[EXERCISE DIRECTIONS] What you need to produce from the material below is an exact transcription of the lines from the one with "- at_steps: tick" through the one with "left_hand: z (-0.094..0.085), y", both included, and no other line.

[DATA PROVIDED]
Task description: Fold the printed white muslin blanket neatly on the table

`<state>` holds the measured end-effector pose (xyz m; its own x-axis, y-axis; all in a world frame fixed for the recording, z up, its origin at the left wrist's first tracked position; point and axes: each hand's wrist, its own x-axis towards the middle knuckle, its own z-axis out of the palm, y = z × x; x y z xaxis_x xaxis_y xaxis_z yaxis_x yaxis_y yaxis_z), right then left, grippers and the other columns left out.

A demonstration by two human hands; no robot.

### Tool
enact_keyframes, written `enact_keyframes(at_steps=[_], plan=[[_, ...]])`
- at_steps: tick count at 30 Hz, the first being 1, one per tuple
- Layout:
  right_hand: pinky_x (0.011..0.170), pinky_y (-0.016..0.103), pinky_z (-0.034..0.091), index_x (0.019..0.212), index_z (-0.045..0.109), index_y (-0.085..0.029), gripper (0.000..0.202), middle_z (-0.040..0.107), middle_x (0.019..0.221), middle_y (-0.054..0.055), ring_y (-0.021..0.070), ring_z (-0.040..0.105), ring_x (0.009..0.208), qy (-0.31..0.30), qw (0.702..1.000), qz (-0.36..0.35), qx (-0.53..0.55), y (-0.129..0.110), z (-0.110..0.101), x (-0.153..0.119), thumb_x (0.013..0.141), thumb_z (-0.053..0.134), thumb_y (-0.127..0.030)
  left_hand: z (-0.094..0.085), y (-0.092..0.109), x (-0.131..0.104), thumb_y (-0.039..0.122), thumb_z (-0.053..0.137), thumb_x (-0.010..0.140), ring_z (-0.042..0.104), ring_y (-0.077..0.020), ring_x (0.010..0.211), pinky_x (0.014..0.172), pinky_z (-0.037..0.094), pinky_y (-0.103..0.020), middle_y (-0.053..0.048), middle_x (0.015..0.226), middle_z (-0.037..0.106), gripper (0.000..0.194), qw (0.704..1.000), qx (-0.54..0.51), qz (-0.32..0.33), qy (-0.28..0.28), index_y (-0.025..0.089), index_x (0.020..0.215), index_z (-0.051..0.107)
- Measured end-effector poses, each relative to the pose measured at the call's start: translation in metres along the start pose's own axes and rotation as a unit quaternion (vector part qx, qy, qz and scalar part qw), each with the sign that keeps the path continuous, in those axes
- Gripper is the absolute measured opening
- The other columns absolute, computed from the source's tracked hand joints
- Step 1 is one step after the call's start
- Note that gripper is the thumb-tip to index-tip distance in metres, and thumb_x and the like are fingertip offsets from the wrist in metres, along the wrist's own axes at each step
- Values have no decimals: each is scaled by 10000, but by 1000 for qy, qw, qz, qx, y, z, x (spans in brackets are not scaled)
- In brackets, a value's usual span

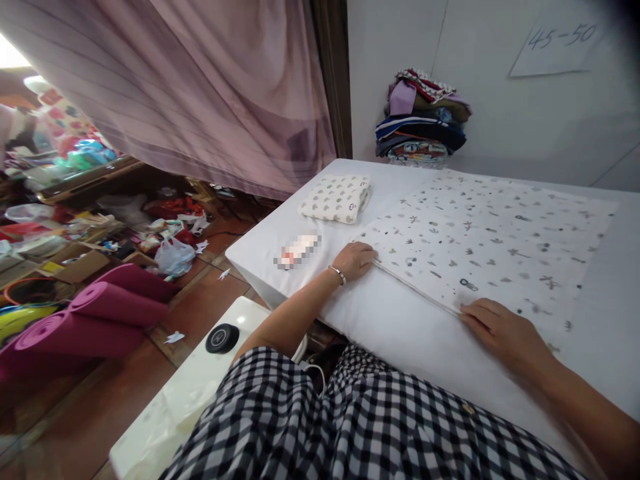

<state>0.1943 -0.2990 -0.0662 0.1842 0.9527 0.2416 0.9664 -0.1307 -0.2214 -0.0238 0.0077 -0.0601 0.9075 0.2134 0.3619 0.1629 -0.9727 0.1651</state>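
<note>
A white cloth (475,240) with a small scattered print is spread flat on the white-covered table. Its near edge runs in a straight line between my two hands. My left hand (354,261), with a bracelet at the wrist, has its fingers closed on the near left corner of the cloth. Farther along the same edge, my right hand (503,327) pinches the cloth between fingers and thumb; its fingertips are partly hidden. Beyond my left hand lies a folded cloth (335,198) with a grey-green print. A small blurred-out item (299,251) rests left of that hand.
Stacked folded clothes (423,120) stand against the wall at the table's far side. A pink curtain (240,87) hangs at left. Below are a white bench (200,393) with a round black object (222,339), rolled pink mats (95,320) and cluttered boxes and bags.
</note>
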Motion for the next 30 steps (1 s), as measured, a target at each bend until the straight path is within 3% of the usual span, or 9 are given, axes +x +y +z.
enact_keyframes(at_steps=[6, 14, 20, 30], plan=[[636, 252, 503, 961, 642, -250, 351, 642, 1048, 11, 156, 611, 896, 14, 1000, 1, 4, 0, -2, -2, 935, 339, -426, 6, -1, 6, 237, 530, 885, 571, -184, 989, 865, 430, -340, -45, 1043, 658, 181, 1000, -12, 8, -14, 219, 981, 681], [635, 270, 500, 1013, 646, -237, 372, 630, 1079, 44, 190, 598, 938, -2, 1000, -4, -27, -2, 0, -4, 916, 374, -471, 8, -1, 8, 268, 461, 930, 577, -181, 963, 841, 434, -328, -54, 1007, 670, 236, 1000, -4, 9, -7, 205, 980, 682], [668, 287, 504, 1010, 647, -225, 392, 638, 1076, 39, 186, 601, 928, 1, 999, 2, -32, 0, 1, -5, 937, 315, -419, 4, -2, 3, 339, 571, 870, 567, -202, 1022, 878, 431, -351, -64, 1095, 644, 238, 999, -12, 25, -32, 209, 1049, 661], [630, 292, 486, 933, 617, -236, 376, 639, 1033, 34, 192, 611, 872, -21, 996, 84, 32, -10, -13, 3, 924, 292, -425, 9, -4, 6, 306, 467, 931, 574, -192, 999, 832, 439, -341, -61, 1073, 652, 237, 998, 27, 34, -39, 221, 1019, 669]])
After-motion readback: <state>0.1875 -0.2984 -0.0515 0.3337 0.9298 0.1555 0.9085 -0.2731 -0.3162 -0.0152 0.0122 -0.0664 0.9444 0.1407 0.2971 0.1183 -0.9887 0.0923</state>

[ANSWER FOR THE TASK]
- at_steps: tick count at 30 Hz, the first being 1, one per tuple
- Layout:
  right_hand: pinky_x (0.011..0.170), pinky_y (-0.016..0.103), pinky_z (-0.034..0.091), index_x (0.019..0.212), index_z (-0.045..0.109), index_y (-0.085..0.029), gripper (0.000..0.202), middle_z (-0.040..0.107), middle_x (0.019..0.221), middle_y (-0.054..0.055), ring_y (-0.021..0.070), ring_z (-0.040..0.105), ring_x (0.009..0.208), qy (-0.31..0.30), qw (0.702..1.000), qz (-0.36..0.35), qx (-0.53..0.55), y (-0.129..0.110), z (-0.110..0.101), x (-0.153..0.119), thumb_x (0.013..0.141), thumb_z (-0.053..0.134), thumb_y (-0.127..0.030)
  left_hand: z (-0.094..0.085), y (-0.092..0.109), x (-0.131..0.104), thumb_y (-0.039..0.122), thumb_z (-0.053..0.137), thumb_x (-0.010..0.140), ring_z (-0.042..0.104), ring_y (-0.077..0.020), ring_x (0.010..0.211), pinky_x (0.014..0.172), pinky_z (-0.037..0.094), pinky_y (-0.103..0.020), middle_y (-0.053..0.048), middle_x (0.015..0.226), middle_z (-0.037..0.106), gripper (0.000..0.194), qw (0.704..1.000), qx (-0.54..0.51), qz (-0.32..0.33), qy (-0.28..0.28), index_y (-0.025..0.089), index_x (0.020..0.215), index_z (-0.051..0.107)

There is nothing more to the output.